Description of the task:
Copy out exactly the lines spanning the line with "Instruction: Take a" to the line with "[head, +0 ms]", inclusive, from the data underneath, with no pictures.

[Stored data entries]
Segment Open

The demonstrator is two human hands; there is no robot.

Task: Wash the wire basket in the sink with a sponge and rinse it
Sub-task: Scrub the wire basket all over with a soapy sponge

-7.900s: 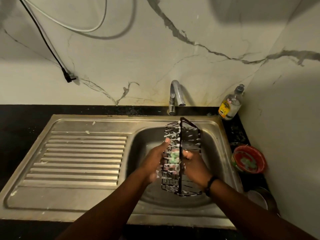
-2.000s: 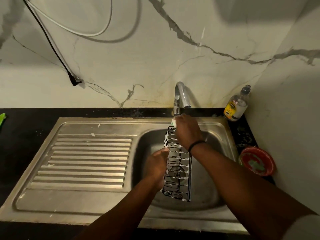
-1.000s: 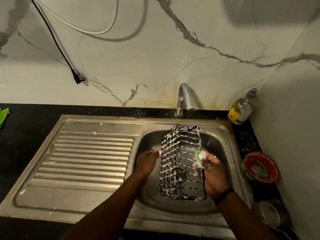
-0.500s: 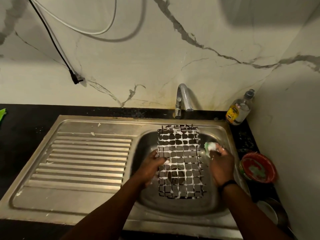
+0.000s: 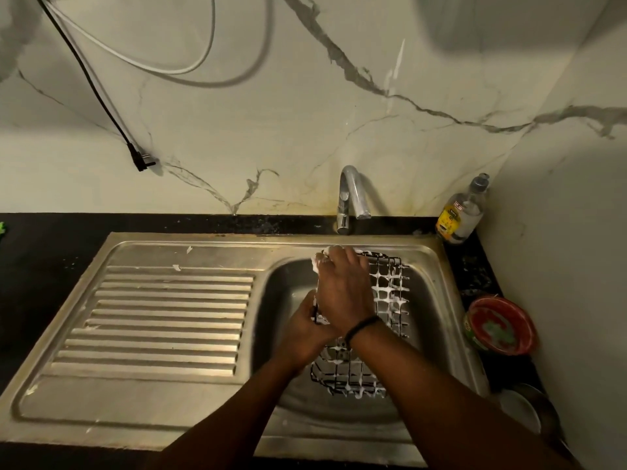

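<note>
Over the sink basin: wire basket held flat-side up, black wire grid coated in white suds, far end level with the basin's back rim, near end low toward the front wall. Left hand at the basket's left edge, fingers curled round the wire frame, thumb on top. Right hand crossed over the left and laid on the grid's upper left part, fingers bent and clamped on a sudsy sponge, of which only a pale, foamy corner shows at the fingertips. Dark band on the right wrist.

Behind the basin: chrome faucet, spout turned right; no water visible from it. Left of the basin: ribbed draining board, dotted with a few white flecks. Back right corner of the black counter: clear bottle with yellow label, against the wall. Right of the sink: red bowl with greenish contents, not identifiable. Nearer, at the right edge: a steel vessel, partly cut off by the forearm.

On the marbled wall: black cable ending in a loose plug, and a white cable looped beside it. At the far left edge of the counter: small green item, mostly out of frame.
</note>
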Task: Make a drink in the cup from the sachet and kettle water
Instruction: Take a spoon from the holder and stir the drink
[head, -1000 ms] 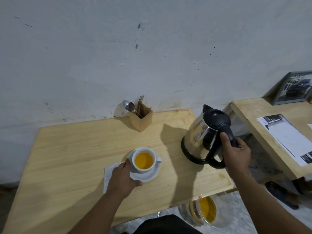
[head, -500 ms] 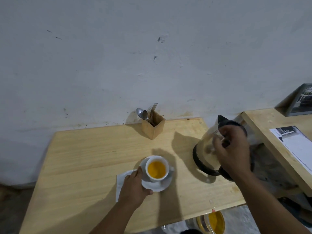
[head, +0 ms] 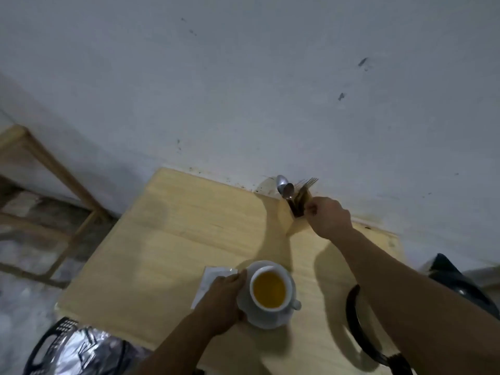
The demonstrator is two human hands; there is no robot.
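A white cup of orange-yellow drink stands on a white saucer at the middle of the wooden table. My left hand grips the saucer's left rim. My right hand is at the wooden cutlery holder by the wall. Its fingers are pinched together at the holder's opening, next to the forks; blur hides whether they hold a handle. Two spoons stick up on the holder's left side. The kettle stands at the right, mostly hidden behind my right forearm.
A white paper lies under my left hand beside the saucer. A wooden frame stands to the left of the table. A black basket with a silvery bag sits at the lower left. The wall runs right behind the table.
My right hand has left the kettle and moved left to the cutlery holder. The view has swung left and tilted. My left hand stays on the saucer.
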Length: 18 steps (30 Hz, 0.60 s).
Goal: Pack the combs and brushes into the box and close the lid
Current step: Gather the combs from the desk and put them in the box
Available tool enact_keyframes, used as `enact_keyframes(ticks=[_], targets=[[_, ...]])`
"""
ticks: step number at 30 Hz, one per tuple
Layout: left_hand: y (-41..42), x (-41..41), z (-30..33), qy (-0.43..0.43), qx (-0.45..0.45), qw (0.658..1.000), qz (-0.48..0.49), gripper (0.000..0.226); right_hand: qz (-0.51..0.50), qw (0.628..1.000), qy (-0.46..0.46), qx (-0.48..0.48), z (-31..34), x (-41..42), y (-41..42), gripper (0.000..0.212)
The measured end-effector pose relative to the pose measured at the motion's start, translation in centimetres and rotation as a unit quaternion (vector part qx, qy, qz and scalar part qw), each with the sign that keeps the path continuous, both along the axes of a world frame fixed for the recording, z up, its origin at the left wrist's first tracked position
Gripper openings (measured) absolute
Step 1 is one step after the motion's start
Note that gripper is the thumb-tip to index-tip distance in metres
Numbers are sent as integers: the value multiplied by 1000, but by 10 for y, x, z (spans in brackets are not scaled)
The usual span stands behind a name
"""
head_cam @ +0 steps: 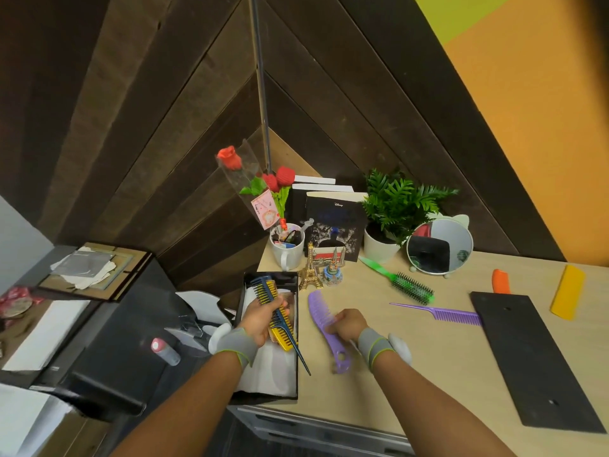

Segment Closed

Problem solution:
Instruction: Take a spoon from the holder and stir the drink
[head, -1000 ms] 
[head, -500 ms] 
[head, +0 ms] 

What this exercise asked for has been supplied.